Desde hace mucho tiempo, la mujer de cabellos desparejos decidió que sus días oscuros se ocultaran bajo las nubes de agosto. Para ella, conservar su hidalguía es un mandato silencioso, aunque su rostro, marcado por incertidumbre, la delate.
Nadie le ha dictado el camino. Es natural que alguien que se atreve a desafiar al mundo —solo por el coraje que lleva en la sangre— busque demostrar valentía.
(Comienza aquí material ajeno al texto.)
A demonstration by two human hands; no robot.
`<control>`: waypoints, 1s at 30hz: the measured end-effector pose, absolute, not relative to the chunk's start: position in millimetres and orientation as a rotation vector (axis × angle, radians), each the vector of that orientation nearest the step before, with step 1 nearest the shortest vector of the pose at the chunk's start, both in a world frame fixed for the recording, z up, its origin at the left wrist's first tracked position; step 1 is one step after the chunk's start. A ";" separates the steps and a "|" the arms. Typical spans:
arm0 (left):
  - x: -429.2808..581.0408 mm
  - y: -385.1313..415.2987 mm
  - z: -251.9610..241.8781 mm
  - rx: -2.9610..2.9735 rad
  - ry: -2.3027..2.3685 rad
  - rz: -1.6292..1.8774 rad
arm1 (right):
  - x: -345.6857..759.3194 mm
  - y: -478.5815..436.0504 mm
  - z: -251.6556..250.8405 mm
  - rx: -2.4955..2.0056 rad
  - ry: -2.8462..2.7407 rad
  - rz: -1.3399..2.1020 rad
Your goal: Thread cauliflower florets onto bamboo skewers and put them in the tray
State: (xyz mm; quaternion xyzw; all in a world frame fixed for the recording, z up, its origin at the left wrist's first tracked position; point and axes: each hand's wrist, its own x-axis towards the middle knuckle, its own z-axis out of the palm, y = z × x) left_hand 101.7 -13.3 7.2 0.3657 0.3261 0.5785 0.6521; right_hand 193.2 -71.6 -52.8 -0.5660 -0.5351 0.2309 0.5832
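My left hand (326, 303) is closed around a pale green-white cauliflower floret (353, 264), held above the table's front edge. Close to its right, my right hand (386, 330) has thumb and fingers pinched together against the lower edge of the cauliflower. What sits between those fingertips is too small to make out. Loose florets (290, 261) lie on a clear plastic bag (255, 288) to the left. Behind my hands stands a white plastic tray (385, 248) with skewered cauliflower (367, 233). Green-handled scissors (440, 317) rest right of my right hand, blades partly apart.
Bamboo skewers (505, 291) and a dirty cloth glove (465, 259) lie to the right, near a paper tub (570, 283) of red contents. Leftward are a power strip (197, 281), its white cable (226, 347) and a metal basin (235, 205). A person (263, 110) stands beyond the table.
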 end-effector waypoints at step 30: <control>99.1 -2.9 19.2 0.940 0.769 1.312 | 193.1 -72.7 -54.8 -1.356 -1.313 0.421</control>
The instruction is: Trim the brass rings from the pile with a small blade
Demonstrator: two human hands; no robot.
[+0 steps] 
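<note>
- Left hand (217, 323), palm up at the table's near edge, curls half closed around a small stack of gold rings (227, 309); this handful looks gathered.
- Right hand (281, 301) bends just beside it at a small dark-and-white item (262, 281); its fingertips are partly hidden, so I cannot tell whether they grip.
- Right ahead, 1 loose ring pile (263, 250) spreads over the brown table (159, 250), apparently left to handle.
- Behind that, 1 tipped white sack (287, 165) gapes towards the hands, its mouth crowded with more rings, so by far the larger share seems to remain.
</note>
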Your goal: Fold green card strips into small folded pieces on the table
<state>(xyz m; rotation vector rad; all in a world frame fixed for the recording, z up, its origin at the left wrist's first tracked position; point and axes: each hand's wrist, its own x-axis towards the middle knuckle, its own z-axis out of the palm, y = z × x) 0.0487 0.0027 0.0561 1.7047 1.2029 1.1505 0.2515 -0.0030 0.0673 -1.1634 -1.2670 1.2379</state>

Pero su coraza, antes impecable, hoy exhibe manchas de óxido. Y ese óxido, invisible para algunos, la vuelve frágil ante la mirada inquisidora de los pescadores nocturnos.
Ellos llevan tiempo acechando. Sabe que podría caer en sus redes, pero aún le quedan cien gramos de nobleza que no piensa malgastar. No es mucho para una mujer habituada a cultivar el histrionismo, pero sí lo suficiente para resistir. Porque si la nobleza se apaga, no será más que un plato servido en la mesa de los pescadores.
No culpemos a las nubes por lo que sucede. Solo asistimos a un atardecer sombrío, mientras los sonidos que venían de la costa se disuelven en un silencio impuesto por una mujer que aún cree que la muerte nunca la encontrará.